Returning to the second-grade room, he’d slipped the back door open and pulled out the carrier with the fluffy white puppy inside. The class was so intent on a big dog doing simple tricks that no one noticed when he slid the cage to him. The puppy whined and licked his fingers through the wire, so touching. Kneeling, he opened the latch and let the puppy charge out licking and wriggling. He was rolling the pup over, rubbing its stomach to keep it still, holding its one leg up and holding the clippers ready when hands grabbed him from behind, jerked the clippers away and flung him backward. The man forced him to the floor, he looked up at the brawny school custodian, the big man’s face contorted with rage. Falon had laughed at him, had kept laughing when the guy hit him, laughing, thinking about what he might have done, what he’d wanted to do, what that bastard had stopped him from doing.

Even when he was sent away to reform school, the first kid in his class to go there, that hadn’t impressed Becky. The last time he saw her she’d scowled and turned away, hadn’t even spoken to him. All through school, all those years, all she cared about was Morgan, she never would give him, Falon, a tumble—and a tumble was all he thought about. Lord, he could have used her. But he knew if he ever touched her, Morgan would beat the hell out of him, could be furious enough to kill him. He might have wanted Becky real bad, but he valued his own neck more.

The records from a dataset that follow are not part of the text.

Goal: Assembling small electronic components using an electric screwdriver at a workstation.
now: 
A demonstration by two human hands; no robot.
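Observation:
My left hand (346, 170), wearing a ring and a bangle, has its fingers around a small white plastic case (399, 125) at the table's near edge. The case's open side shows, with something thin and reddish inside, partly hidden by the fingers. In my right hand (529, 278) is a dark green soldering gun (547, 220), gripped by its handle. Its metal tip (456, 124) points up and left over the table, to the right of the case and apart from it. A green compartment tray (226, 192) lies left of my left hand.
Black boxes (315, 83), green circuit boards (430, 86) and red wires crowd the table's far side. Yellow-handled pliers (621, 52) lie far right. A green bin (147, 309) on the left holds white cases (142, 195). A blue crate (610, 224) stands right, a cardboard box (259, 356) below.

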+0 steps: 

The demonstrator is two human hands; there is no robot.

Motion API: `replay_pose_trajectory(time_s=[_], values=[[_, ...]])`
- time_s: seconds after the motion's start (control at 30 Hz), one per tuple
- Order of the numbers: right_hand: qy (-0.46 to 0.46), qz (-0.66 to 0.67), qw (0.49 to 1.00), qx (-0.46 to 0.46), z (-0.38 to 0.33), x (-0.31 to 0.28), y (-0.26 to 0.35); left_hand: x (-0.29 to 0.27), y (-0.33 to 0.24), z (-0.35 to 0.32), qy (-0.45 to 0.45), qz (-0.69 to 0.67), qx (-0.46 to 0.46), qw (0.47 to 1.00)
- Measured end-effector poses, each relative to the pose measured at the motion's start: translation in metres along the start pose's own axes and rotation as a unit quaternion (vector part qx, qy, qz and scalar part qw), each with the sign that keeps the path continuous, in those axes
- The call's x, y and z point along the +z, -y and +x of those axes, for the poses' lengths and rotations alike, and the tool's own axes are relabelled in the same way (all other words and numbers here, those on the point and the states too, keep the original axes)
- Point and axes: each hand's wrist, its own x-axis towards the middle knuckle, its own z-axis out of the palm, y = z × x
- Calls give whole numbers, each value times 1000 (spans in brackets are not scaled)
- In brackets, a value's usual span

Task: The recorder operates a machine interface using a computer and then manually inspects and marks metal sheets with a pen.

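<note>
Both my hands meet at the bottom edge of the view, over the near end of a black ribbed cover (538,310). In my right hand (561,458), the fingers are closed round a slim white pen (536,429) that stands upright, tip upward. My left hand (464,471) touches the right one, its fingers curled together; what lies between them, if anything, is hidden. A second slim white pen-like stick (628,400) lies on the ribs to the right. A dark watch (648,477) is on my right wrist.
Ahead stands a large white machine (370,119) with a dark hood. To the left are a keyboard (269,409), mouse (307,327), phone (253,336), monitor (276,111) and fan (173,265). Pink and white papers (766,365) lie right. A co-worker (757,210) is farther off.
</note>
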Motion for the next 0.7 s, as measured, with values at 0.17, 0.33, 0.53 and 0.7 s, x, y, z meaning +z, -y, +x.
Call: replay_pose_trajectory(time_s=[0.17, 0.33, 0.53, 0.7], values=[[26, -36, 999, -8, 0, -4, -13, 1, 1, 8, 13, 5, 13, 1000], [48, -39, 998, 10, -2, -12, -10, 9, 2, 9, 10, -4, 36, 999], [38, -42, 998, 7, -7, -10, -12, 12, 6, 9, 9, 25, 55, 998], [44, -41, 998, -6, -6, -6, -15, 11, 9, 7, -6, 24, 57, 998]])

After he left Rome, headed for California, he’d pulled a couple of nice heists; and he’d stayed in touch with his mother now and then, getting all the dull town news. She told him when Morgan married Becky and settled down in a rented house, and the next year they had a baby. Some years later when the war heated up, Morgan the patriot joined the navy and went off to fight, all that crappy flag waving. About that time, he, Falon, headed back to Rome. The army didn’t want him, flat feet and a bad heart, they told him. What a crock, but that was fine with him. With Blake gone, he could hardly wait to claim what he wanted, he’d thought he’d have Becky then, easy. But the little bitch, even with Morgan gone she wouldn’t let him near her, wouldn’t speak to him on the street. Well, she’d talk to him now. He knew Morgan was home, but he’d soon take care of that. Morgan would be out of the picture soon enough and this time for good. Brad Falon wasn’t one to give up, to turn away from the wrongs that were done to him, not without a payback.